» Instructions for the task: Please keep to the lines below from the one with "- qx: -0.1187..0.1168" through the one with "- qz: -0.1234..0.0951", and restate them word for word, ends included.

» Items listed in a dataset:
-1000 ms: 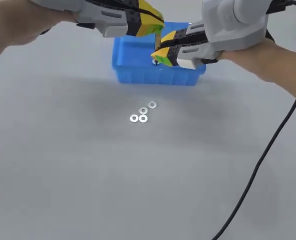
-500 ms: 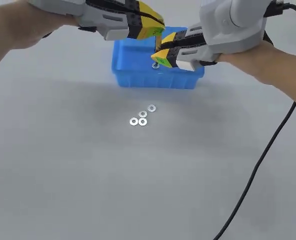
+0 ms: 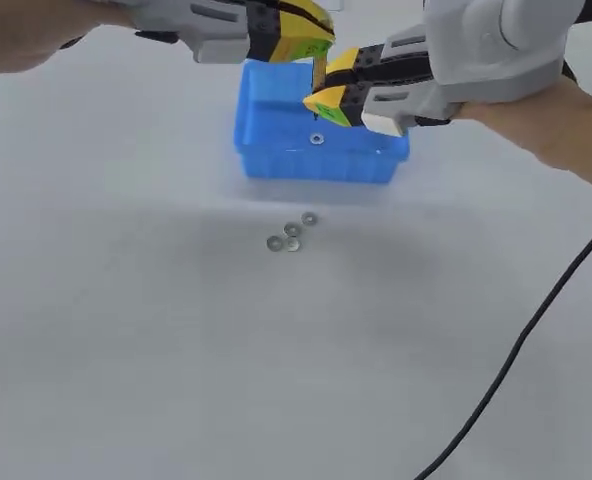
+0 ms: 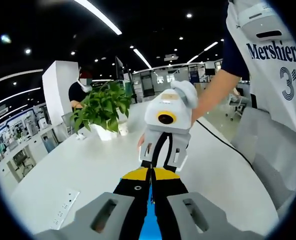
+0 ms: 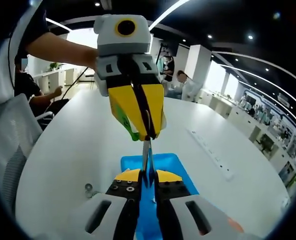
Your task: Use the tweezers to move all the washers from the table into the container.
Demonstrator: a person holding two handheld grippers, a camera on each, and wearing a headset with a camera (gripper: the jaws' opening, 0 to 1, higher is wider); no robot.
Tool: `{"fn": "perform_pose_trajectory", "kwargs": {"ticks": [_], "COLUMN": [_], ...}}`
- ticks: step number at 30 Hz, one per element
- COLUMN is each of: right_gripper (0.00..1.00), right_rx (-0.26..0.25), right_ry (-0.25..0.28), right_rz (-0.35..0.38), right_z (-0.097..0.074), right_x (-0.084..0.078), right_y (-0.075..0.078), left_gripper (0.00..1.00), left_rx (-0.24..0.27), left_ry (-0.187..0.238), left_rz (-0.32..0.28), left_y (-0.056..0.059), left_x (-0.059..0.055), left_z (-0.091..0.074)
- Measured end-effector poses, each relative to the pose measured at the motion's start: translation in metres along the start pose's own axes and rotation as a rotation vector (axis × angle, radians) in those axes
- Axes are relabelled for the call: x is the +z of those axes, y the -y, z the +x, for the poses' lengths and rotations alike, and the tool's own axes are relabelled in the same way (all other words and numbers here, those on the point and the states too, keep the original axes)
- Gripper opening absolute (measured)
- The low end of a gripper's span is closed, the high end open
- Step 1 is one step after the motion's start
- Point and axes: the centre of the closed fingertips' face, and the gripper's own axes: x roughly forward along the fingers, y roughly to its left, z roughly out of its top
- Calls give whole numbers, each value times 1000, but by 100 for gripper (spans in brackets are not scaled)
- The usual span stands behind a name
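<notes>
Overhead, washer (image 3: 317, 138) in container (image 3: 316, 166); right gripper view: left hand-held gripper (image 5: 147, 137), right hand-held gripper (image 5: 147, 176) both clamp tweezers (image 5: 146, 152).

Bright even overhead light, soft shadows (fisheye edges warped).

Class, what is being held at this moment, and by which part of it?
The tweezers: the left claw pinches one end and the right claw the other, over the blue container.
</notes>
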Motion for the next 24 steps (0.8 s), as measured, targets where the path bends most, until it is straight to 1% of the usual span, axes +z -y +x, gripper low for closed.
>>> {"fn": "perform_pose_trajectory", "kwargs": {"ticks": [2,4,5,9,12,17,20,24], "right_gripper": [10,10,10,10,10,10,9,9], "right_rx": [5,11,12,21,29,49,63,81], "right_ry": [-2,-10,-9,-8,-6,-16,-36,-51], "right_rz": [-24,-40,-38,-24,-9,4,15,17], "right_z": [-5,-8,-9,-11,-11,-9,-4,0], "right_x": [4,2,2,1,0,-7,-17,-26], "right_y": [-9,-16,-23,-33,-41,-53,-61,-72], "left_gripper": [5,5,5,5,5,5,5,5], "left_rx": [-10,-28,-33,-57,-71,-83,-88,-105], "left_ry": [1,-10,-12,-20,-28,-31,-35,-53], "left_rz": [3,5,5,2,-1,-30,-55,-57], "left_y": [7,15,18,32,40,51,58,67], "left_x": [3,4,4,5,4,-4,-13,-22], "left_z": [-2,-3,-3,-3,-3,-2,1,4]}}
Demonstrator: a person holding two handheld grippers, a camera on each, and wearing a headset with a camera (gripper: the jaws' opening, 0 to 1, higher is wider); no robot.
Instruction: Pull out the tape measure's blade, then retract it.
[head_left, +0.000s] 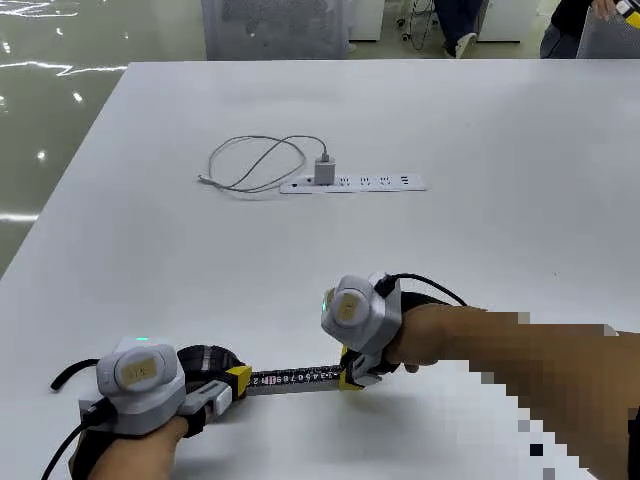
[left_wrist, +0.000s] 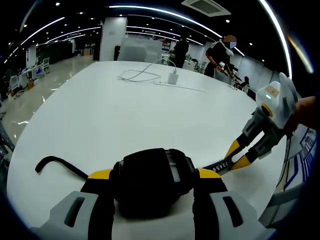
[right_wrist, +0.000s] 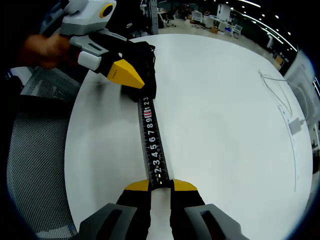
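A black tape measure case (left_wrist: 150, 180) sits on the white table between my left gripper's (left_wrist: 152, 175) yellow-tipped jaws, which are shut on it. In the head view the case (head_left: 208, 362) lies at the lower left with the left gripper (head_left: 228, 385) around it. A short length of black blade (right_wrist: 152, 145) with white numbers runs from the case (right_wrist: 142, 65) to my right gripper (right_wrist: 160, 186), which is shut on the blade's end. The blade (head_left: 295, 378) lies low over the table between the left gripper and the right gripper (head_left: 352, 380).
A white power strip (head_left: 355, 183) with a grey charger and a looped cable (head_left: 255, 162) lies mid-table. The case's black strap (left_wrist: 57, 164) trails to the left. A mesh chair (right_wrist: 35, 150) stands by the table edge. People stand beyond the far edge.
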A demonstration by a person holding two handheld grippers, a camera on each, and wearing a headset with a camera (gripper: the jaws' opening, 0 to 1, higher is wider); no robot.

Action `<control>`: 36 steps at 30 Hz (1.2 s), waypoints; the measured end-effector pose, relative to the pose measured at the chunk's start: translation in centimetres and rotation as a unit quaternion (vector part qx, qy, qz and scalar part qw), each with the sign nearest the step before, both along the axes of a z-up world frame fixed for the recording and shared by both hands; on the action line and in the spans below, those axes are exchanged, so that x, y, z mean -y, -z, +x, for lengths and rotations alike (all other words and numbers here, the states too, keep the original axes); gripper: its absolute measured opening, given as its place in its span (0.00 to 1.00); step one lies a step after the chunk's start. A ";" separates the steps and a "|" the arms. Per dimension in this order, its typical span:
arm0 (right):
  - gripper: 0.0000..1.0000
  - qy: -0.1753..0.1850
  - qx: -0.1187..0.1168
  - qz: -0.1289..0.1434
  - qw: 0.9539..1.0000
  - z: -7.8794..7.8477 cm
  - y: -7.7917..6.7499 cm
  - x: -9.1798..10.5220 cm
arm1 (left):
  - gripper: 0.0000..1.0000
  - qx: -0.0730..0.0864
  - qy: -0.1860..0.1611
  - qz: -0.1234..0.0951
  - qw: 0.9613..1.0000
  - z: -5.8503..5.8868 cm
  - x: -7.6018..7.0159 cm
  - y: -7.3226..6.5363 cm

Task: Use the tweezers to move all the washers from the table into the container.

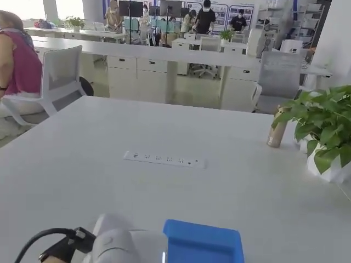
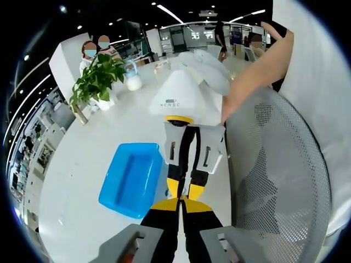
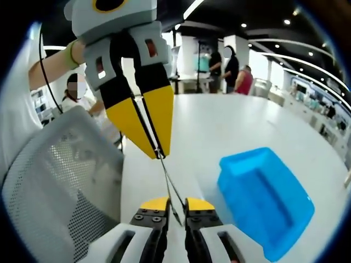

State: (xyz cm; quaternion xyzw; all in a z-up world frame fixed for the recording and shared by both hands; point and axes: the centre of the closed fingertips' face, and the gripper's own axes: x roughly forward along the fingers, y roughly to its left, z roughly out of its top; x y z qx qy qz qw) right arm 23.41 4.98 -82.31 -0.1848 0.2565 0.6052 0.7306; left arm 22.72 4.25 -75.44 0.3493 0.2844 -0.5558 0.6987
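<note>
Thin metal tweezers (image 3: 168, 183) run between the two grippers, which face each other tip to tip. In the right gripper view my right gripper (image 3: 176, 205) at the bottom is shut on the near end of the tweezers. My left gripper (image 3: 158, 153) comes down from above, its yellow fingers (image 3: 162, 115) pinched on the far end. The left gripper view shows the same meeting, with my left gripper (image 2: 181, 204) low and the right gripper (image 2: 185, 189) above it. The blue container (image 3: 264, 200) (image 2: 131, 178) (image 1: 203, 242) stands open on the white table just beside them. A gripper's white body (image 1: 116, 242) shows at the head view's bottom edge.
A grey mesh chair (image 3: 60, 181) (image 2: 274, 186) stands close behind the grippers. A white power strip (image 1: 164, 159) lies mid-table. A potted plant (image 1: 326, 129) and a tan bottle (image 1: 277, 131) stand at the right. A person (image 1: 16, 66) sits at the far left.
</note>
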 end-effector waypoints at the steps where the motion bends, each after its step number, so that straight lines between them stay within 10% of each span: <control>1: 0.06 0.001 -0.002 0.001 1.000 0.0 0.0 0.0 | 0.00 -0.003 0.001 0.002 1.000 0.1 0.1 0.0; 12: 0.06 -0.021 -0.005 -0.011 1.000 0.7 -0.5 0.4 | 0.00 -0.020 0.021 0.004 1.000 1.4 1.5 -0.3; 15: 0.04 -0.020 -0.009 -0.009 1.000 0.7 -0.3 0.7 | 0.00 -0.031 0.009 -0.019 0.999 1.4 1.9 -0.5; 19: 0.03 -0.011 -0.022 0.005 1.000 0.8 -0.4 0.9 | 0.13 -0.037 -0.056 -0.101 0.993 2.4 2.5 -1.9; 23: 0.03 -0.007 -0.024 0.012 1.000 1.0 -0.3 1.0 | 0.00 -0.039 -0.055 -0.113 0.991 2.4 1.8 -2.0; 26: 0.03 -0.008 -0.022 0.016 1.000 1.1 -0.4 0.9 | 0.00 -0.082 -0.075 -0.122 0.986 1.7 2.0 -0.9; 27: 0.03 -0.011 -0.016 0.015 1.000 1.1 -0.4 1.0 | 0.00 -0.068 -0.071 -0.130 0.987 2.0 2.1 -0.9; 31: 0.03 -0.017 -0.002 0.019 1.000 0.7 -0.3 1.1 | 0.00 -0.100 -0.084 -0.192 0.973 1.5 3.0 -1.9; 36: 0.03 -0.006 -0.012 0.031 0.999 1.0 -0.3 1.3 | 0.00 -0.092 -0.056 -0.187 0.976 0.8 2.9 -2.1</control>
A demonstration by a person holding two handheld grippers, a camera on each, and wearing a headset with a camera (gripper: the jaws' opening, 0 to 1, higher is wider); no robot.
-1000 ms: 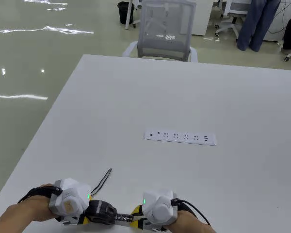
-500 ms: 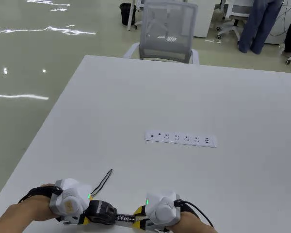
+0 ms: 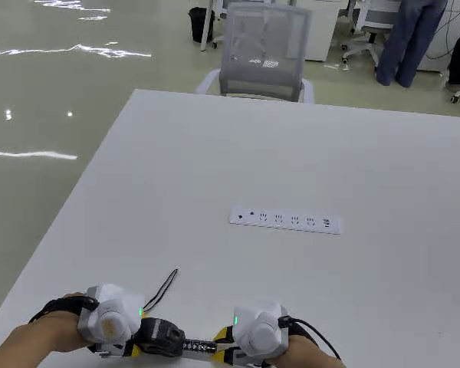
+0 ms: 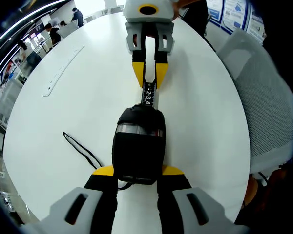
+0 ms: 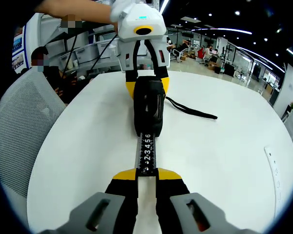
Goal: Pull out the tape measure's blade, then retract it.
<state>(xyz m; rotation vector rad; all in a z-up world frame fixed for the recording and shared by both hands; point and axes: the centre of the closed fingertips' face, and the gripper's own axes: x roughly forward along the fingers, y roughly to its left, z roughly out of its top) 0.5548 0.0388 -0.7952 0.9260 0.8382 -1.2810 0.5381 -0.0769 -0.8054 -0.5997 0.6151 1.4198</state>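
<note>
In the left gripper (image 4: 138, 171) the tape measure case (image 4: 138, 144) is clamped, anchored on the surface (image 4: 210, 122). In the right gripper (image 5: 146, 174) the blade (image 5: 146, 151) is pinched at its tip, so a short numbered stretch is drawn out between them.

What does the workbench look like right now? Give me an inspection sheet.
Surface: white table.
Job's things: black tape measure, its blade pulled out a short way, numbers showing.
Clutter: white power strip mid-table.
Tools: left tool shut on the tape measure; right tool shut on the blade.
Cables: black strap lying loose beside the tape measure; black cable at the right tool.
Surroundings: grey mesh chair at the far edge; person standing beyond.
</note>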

» Result of the task:
  - qx: -0.1187..0.1168
  - qz: -0.1289..0.1434
  - qw: 0.9539..1.0000
  - z: -7.8794..7.8477 cm
  - y: -7.7917..6.7499 cm
  - x: -9.1798..10.5220 cm
arm1 (left):
  - gripper: 0.0000..1.0000
  - qx: -0.0730..0.0864
  - qy: -0.1860..0.1611
  - qz: -0.1234..0.0951

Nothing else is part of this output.